Iggy Pop, Bowie, Depeche Mode : vieillit-on mieux dans le rock ?

Non, le nouvel album d’Iggy & The Stooges boite sérieusement. Rien de nouveau après tout : depuis la fin des années 80, Iggy Pop n’est plus que l’ombre de lui-même, plus proche désormais d’un gentil petit caniche docile que du chien sulfureux qu’il souhaitait être à l’aube des seventies. Son dernier album, Ready To Die, est à cette image (même si les avis divergent clairement, au sein-même de la rédaction de DumDum) : ronflant, gras du bide (et dieu sait qu’il le montre) et faussement agressif. Bref, un catalogue de riffs aussi plats que l’électrocardiogramme d’une partie de ses vieux compères. Mais là où le titre de ce nouvel effort semble tristement prophétique, celui de Johnny Marr (The Messenger) fait plutôt dans le parjure. C’est donc vrai ce qu’on dit ? On serait vieux plus jeune et donc, pour plus longtemps ? À croire que oui : à cinquante ans, l’anglais, passé du romantisme des Smiths à l’insouciance rock de The Cribs, des intentions pré-house d’Electronic au rock débraillé de Modest Mouse, s’adonne désormais au rock sclérosé, aux mélodies ridées et aux refrains sans libido. Quelle triste fin d’époque.

Oui, The House Of Love et Depeche Mode sont des super-résistants. Là où Iggy Pop et son équipée sauvage momifiée creusent leurs tombes à coups de mornes compositions, les deux groupes anglais rappellent au contraire ce refrain de Julio Iglesias, à jamais immortalisé par Jacques Villeret dans Papy fait de la résistance : « Et toi non plus, tu n’as pas changé ». Bien leur en a pris. Car, parmi tous ces disques sans surprises, relégués dans les archives de l’histoire, les deux groupes anglais ont réussi un petit miracle : recréer ce frisson qu’on ressentait la première fois qu’on les a entendus. Que l’on évoque les pop-songs douchées de mélancolie des anciens poulains de Creation Records, House Of Love sur She Paints Words In Red ou le blues halluciné du Delta Machine de Depeche Mode, le constat est le même : le talent n’est donc pas toujours la victime du temps qui passe. La tisane du dimanche après-midi devant le canapé rouge de Michel Drucker, ce n’est donc pas pour tout de suite.

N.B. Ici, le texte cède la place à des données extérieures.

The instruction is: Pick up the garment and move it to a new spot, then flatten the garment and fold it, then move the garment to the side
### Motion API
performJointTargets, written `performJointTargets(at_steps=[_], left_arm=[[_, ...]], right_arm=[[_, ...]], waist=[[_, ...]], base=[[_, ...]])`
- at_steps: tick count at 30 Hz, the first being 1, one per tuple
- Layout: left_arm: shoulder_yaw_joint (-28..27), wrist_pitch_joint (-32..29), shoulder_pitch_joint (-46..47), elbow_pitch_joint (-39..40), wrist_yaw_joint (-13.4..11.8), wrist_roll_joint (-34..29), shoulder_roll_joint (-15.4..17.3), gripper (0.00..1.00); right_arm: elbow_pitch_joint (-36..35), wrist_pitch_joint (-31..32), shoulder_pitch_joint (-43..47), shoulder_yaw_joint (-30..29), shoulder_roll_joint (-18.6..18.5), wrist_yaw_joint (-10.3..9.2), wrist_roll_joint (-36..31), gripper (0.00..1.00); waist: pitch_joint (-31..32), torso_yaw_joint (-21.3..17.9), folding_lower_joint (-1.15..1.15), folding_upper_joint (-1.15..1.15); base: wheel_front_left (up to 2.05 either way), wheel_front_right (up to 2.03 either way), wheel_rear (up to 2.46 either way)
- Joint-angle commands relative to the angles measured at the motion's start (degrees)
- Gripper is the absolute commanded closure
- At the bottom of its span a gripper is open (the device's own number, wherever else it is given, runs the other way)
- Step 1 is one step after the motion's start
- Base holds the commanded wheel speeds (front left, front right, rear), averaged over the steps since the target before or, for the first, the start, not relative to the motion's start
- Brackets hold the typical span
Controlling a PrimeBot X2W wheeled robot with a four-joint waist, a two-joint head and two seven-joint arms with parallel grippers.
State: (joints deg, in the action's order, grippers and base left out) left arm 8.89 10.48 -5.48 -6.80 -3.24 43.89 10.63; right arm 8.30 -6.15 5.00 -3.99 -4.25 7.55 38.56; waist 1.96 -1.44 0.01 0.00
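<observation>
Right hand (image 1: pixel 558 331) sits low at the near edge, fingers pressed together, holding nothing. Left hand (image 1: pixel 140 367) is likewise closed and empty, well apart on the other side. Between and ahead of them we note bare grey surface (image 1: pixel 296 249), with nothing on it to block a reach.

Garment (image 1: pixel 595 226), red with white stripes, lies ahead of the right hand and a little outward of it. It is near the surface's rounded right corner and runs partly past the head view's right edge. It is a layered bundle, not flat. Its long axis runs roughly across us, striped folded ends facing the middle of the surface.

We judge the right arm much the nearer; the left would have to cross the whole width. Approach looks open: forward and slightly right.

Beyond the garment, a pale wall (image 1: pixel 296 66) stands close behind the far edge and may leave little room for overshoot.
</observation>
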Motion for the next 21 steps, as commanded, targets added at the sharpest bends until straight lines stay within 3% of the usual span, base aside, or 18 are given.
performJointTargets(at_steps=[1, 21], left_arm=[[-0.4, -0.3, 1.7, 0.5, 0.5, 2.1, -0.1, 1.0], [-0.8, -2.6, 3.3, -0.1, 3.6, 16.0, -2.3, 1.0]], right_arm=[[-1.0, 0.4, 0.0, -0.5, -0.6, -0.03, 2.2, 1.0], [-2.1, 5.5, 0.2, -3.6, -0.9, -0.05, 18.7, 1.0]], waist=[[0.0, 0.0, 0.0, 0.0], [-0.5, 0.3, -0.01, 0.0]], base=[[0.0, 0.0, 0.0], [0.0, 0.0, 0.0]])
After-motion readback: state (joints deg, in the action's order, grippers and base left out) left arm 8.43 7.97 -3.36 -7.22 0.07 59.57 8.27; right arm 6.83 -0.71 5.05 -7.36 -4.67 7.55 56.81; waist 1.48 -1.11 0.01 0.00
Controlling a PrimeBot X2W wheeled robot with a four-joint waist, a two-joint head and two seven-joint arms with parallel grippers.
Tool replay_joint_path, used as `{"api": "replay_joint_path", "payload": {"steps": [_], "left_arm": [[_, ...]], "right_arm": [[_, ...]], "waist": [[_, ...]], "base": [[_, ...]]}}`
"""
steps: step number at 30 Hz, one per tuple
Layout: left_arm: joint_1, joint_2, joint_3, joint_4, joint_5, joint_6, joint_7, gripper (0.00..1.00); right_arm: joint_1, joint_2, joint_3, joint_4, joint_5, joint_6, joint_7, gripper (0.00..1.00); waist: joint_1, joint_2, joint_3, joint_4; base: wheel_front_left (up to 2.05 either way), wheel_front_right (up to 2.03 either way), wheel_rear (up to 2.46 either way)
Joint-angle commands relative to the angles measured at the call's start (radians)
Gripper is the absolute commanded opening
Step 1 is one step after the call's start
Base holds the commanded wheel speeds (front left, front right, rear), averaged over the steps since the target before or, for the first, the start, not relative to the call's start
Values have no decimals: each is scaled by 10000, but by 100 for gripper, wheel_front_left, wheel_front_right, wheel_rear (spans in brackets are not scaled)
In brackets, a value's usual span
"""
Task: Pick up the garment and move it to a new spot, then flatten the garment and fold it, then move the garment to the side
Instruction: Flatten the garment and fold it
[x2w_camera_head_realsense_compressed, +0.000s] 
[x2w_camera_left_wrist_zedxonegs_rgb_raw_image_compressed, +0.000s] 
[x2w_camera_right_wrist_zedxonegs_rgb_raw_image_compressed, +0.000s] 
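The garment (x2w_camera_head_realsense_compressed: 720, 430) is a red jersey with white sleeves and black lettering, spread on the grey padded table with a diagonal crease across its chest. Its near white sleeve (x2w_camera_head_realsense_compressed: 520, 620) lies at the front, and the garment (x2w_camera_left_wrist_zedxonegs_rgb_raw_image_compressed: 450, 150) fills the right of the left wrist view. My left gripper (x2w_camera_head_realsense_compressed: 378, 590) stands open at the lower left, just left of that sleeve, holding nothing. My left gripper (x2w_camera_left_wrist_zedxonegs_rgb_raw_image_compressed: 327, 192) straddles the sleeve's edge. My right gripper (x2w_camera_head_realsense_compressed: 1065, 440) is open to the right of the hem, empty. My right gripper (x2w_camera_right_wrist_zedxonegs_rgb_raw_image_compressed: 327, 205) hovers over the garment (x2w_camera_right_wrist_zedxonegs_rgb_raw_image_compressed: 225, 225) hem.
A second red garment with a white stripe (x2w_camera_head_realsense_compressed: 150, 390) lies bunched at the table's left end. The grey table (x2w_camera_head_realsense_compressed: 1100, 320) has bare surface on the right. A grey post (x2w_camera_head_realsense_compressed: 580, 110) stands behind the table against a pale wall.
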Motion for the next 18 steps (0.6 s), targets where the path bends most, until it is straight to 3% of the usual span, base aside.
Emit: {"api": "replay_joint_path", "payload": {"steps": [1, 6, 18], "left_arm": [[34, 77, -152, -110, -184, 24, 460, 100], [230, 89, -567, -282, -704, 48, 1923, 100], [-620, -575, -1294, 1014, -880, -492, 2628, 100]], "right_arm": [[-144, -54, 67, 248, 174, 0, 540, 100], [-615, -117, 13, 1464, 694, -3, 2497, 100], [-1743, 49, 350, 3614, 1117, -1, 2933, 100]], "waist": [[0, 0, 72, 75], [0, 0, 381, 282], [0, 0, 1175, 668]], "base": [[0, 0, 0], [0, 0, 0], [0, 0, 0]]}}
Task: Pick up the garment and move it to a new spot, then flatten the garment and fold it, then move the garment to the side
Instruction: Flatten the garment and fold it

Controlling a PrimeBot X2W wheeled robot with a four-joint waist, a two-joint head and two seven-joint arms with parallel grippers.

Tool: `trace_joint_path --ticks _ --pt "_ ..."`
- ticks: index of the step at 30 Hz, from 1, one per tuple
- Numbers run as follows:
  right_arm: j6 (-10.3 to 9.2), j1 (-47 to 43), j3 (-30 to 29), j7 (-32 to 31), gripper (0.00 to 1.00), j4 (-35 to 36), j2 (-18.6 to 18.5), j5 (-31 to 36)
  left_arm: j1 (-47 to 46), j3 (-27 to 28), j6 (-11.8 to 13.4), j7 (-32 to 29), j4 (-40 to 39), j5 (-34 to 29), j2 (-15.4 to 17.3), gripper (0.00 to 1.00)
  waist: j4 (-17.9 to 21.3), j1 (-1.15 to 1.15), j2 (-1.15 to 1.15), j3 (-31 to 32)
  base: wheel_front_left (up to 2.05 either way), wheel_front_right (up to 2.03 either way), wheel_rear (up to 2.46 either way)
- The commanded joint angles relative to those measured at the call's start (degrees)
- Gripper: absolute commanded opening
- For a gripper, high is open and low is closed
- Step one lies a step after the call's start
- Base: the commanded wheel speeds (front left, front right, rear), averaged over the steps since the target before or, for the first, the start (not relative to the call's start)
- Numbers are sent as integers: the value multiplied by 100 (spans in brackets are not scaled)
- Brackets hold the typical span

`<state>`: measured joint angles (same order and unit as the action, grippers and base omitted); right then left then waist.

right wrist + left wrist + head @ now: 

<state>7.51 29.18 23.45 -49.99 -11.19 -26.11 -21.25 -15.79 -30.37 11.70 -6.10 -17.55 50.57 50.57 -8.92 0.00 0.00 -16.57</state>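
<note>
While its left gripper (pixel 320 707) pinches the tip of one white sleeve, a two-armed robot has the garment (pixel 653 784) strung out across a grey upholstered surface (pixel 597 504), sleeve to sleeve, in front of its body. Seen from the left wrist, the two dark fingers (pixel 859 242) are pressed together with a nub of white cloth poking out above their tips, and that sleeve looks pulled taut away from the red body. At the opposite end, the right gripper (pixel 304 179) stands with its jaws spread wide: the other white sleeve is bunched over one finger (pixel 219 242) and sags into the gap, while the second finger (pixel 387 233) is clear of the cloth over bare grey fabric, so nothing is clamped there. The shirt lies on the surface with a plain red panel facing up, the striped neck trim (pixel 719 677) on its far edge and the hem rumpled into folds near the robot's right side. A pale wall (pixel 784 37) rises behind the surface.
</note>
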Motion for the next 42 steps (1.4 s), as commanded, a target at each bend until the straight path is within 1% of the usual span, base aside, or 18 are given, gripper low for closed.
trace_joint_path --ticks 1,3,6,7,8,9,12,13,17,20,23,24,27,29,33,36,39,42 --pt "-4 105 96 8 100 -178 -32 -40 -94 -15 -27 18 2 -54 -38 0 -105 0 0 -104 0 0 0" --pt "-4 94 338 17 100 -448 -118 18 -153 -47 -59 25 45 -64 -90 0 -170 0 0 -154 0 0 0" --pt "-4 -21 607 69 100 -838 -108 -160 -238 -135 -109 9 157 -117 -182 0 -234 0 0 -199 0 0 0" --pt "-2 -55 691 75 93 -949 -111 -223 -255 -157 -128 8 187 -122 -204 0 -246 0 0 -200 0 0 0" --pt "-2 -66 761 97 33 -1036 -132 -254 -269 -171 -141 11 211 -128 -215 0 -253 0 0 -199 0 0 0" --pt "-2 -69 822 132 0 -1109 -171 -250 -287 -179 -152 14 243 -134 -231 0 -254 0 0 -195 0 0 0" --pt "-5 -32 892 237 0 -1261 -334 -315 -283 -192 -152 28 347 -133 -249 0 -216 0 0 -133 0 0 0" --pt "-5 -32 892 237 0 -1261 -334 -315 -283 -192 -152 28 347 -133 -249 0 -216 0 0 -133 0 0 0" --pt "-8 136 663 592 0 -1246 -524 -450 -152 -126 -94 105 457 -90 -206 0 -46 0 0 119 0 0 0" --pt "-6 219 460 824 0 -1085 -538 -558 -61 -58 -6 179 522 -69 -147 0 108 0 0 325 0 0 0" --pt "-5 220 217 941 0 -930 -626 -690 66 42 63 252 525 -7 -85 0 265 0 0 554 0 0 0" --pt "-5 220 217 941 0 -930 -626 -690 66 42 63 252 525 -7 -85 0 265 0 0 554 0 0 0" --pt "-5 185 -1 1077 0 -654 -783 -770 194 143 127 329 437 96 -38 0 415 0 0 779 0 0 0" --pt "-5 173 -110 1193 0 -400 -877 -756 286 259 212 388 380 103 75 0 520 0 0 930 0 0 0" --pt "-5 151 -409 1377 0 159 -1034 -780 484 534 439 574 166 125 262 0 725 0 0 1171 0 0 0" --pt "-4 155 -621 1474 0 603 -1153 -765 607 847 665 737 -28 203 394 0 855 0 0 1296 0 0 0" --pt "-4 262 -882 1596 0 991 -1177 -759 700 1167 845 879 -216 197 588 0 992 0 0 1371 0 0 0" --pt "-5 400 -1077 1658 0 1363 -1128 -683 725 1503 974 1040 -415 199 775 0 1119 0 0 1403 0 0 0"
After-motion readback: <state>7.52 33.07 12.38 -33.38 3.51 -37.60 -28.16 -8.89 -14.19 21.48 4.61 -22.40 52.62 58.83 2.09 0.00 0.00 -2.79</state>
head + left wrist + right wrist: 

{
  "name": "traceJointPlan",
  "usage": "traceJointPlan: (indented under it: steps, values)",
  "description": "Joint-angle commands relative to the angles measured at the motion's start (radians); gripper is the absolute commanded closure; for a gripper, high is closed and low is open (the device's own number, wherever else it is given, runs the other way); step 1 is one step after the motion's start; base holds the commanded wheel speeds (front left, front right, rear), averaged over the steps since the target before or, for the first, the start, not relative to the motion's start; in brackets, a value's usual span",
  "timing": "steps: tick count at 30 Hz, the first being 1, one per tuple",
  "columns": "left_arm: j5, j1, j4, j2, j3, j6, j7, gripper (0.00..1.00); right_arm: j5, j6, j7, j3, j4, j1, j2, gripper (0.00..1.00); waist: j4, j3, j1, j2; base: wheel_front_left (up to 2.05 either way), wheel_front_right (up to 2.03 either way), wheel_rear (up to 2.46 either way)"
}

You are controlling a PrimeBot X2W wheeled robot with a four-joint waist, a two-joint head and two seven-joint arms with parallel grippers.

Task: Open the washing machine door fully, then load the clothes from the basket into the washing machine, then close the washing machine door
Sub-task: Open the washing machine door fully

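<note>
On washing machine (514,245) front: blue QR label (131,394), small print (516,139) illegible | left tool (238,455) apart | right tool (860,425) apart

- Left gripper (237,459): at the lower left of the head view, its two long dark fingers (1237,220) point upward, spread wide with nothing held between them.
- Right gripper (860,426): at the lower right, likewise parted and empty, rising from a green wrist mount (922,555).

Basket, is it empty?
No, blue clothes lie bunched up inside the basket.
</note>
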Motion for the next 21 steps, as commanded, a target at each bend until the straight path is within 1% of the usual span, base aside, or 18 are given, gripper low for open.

Oui, mais ça fait un peu rock à papa. À l’inverse de Johnny Marr, Iggy & The Stooges ou The House Of Love, voilà des années qu’on attendait le retour des quadras de Suede et, plus encore, de Bowie. Pourtant, à l’écoute de Bloodsports et The Next Day, leurs nouveaux albums respectifs, l’effet n’est pas forcément celui escompté : c’est beau, c’est électrique, c’est minutieux, mais cela méritait-il onze ans d’attente pour les premiers et dix ans pour le second ? Ben, pas vraiment en fait. S’ils restent bien entendu capables de composer de splendides mélodies, classieuses comme une vieille Rolls Royce, les deux cadors du rock anglais se contentent malgré tout de répéter des formules éculées par le passé (à 66 berges, peut-on vraiment en vouloir à Bowie ?). « Where Are We Now ? » se demande l’ex-Ziggy Stardust sur le premier single issu de The Next Day. Pas en maison de retraite, ça c’est sûr. Mais dans le portable de vieux schnocks qui pensent encore que le rock a disparu avec le bug de l’an 2000, c’est déjà plus probable.